How do you not get event fatigue in 2019? Here are some rules that I'm trying to implement this year to help combat the issue.
One on Ones Over Networking Drinks
While I enjoy networking and networking events, there is a time for everything. While I'm not going to cut out networking drinks entirely, I'd much rather plan to meet up wtih someone one on one or in a smaller group. This way we aren't being pulled in a million different directions and can dig deep into what we want to discuss.
Learn to Say No
Learning to say no is essential. I'm guilty of booking myself back to back to back with meetings and events that by the end of the week I'm anti-social and exhausted. Going into 2019 I'm going to choose my events wisely. Look at who else is attending the event and figure out how I can maximize my time. Time is valuable, treat it as such.
Say No to FOMO
FOMO or fear of missing out is something that plagues my generation. Scrolling throw our social media feeds we all see the green eye'ed monster appear. I wish I were at that dinner, or damn, why didn't I attend that networking drinks. Now, I'm saying no to FOMO. While I may regret not attending a seminar or event series, I can always try to catch up with the speaker, ask if there is a recording or just plain miss out.

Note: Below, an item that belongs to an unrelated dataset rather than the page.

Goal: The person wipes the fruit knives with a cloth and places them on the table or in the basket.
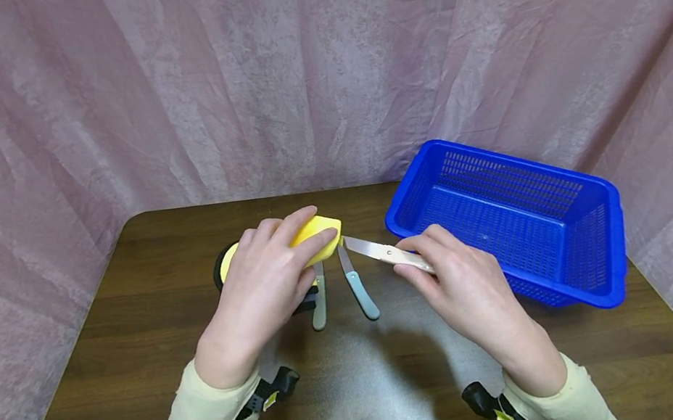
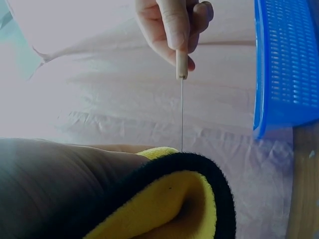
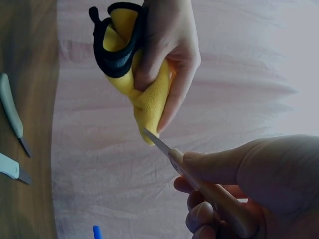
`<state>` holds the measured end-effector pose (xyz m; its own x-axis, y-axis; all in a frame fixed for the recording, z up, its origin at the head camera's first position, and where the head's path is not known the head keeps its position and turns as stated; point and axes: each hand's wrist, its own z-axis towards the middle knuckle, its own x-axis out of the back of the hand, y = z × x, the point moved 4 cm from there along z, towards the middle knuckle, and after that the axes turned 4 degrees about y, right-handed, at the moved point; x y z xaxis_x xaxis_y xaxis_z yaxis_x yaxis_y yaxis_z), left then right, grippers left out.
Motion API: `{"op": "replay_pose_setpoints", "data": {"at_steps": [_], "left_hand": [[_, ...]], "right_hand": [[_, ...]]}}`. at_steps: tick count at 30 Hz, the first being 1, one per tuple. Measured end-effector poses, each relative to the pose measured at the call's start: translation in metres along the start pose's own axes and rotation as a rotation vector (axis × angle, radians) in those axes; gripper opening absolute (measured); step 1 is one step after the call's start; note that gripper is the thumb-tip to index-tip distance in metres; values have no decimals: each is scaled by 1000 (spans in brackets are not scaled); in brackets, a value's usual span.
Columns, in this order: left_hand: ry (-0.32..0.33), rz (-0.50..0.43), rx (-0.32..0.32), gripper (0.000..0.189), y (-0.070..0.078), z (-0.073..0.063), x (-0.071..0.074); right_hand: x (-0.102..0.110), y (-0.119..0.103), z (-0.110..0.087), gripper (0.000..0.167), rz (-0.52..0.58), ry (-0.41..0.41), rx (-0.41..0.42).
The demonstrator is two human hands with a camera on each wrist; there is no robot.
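Note:
My left hand [image 1: 259, 288] grips a bunched yellow cloth [image 1: 321, 231] with black edging, above the table. In the right wrist view, the cloth [image 3: 150, 104] hangs from between thumb and fingers, its narrow end at the knife's tip. A small knife [image 1: 391, 254] with a cream handle is held by my right hand [image 1: 470, 284], the thumb along the handle. Its bare blade points left toward the cloth, the tip right at the yellow fabric. Below the cloth on the table lie a light blue-handled knife [image 1: 361, 296] and a grey-green-handled knife [image 1: 320, 308], partly hidden.
A blue perforated plastic basket [image 1: 617, 231] stands on the right of the wooden table [image 1: 107, 349], just beyond my right hand. Pink curtains [image 1: 302, 76] hang behind the table and at its sides. Cameras are strapped to both wrists.

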<state>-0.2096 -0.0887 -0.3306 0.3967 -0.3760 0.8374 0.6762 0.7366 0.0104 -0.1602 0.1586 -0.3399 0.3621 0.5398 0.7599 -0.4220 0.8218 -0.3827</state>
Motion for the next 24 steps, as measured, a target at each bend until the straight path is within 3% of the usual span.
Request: {"op": "replay_pose_setpoints", "data": {"at_steps": [14, 24], "left_hand": [[-4, 9, 28, 58, -9, -2, 3], [-16, 25, 11, 58, -8, -10, -5]], "right_hand": [[5, -1, 1, 19, 1, 5, -26], [13, 10, -8, 18, -53, 10, -58]]}}
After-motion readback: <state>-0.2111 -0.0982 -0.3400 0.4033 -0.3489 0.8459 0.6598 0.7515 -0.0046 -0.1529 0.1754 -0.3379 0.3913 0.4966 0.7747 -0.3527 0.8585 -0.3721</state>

Learning to value the moment opposed to what others are doing can be freeing, and you will learn to appreciate your time more.
Like all good VC's, I've begun putting ROI's against events. In other words, what is my return on time investment? What am I gaining from attending this event? The ROI can be simple. Generally, for myself, I have a few boxes I like to check.
1. Will I meet new people or is it just the same people. I will say, soemtimes I attend events because all my friends are going. It can be an excellent way to catch up. If I'm going to work, however, I would like to meet some new faces.
2. Am I going to learn something? While I love to network, I also want to learn. If there is an event where I know there is an excellent speaker and I'm going to learn from a said person, then I will try to attend.
3. Have I attended before? In Toronto, we are lucky enough to have a lot of events that happen monthly like TechTO. While I love visiting these monthly events sometimes you need to ask yourself: am I going to get something out of this event that I didn't get from the previous ones? Sometimes the answer is yes, there is a good speaker, new connections to be made, other times that answer might be a simple no.
Event fatigue is something that is faced by everyone at some level in their career. Although I won't be entirely cutting events out of my life, I am beginning to spend my time wisely, and only attending things that will prove to be of great value or help impact my career. It's key to remember to take care of yourself first and remember, the world will not end if you don't show up at an event.